Citando un consolidato orientamento delle Sezioni Unite, la Corte ha ribadito che una motivazione è solo apparente quando, ‘benché graficamente esistente, non renda, tuttavia, percepibile il fondamento della decisione’. Questo si verifica quando il testo è talmente oscuro o contraddittorio da non permettere di ricostruire l’iter logico seguito dal giudice.
Nel caso specifico, la Corte d’appello si era limitata ad affermazioni ‘assiomatiche’ e generiche, senza indicare i dati probatori rilevanti, i mezzi di prova valutati, né il percorso logico che l’aveva portata a quella conclusione. Il percorso argomentativo era stato definito ‘assolutamente inespresso’, rendendo impossibile qualsiasi controllo sulla coerenza e logicità del ragionamento.
Le conclusioni
L’accoglimento del motivo sulla motivazione apparente ha portato alla cassazione della sentenza impugnata. La Corte di Cassazione ha quindi rinviato la causa alla Corte di Giustizia Tributaria di secondo grado della Basilicata, in diversa composizione, affinché proceda a un nuovo e, questa volta, motivato esame della controversia. Questa ordinanza sottolinea un principio cardine del nostro ordinamento: non basta decidere, è fondamentale spiegare in modo chiaro e logico il perché di quella decisione. Una motivazione comprensibile è una garanzia fondamentale per le parti del processo e per il corretto funzionamento della giustizia.
Quando una motivazione di una sentenza è considerata ‘apparente’?

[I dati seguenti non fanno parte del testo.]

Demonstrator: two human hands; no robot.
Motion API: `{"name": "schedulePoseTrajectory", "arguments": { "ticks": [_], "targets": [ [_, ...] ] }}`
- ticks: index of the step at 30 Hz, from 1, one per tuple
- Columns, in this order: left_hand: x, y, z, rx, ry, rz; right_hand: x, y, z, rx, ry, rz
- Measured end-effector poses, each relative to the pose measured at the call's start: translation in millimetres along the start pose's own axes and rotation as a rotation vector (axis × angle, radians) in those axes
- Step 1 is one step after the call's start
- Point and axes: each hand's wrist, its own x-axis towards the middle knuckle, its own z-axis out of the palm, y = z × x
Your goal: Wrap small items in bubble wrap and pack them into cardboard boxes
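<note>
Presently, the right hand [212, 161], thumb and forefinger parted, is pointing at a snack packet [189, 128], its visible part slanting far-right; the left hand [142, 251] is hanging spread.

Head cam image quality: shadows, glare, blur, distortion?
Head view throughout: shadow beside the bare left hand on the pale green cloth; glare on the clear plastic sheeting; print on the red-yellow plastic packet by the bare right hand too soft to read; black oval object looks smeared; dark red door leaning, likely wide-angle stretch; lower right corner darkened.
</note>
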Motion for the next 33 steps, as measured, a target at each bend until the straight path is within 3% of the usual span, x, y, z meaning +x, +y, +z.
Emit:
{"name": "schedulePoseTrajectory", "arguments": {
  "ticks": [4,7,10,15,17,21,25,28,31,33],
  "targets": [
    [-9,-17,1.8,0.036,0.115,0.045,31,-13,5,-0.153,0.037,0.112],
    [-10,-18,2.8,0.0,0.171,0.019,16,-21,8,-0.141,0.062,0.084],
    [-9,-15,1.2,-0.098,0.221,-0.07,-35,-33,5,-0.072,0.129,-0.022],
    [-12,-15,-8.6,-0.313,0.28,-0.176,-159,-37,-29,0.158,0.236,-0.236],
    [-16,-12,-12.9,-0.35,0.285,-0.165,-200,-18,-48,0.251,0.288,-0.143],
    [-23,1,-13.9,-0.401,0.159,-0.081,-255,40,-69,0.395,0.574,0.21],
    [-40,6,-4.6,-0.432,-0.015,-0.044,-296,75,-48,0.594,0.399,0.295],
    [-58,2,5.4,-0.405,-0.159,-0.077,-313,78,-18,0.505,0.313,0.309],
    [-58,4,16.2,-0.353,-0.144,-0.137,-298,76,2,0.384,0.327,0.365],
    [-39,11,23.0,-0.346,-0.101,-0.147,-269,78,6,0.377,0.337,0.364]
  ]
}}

Una motivazione è considerata ‘apparente’ quando, pur essendo materialmente presente nel testo della sentenza, è formulata in modo talmente oscuro, generico o contraddittorio da non rendere percepibile il ragionamento logico-giuridico seguito dal giudice per giungere alla decisione. Ciò la rende, di fatto, inesistente.
Cosa succede se la Corte di Cassazione rileva un vizio di motivazione apparente?
Se la Corte di Cassazione accoglie un ricorso basato su questo vizio, ‘cassa’ la sentenza, cioè la annulla. Successivamente, ‘rinvia’ il giudizio a un altro giudice dello stesso grado di quello che ha emesso la sentenza annullata, il quale dovrà riesaminare il caso e decidere nuovamente, fornendo una motivazione completa e comprensibile.
Perché il secondo motivo di ricorso non è stato esaminato?
Il secondo motivo, che riguardava il merito della questione (la tassabilità della sopravvenienza attiva), è stato ‘assorbito’. Ciò significa che l’accoglimento del primo motivo, di natura procedurale e più radicale (la nullità della sentenza), ha reso superfluo l’esame delle altre censure, poiché l’intera decisione di secondo grado è stata annullata.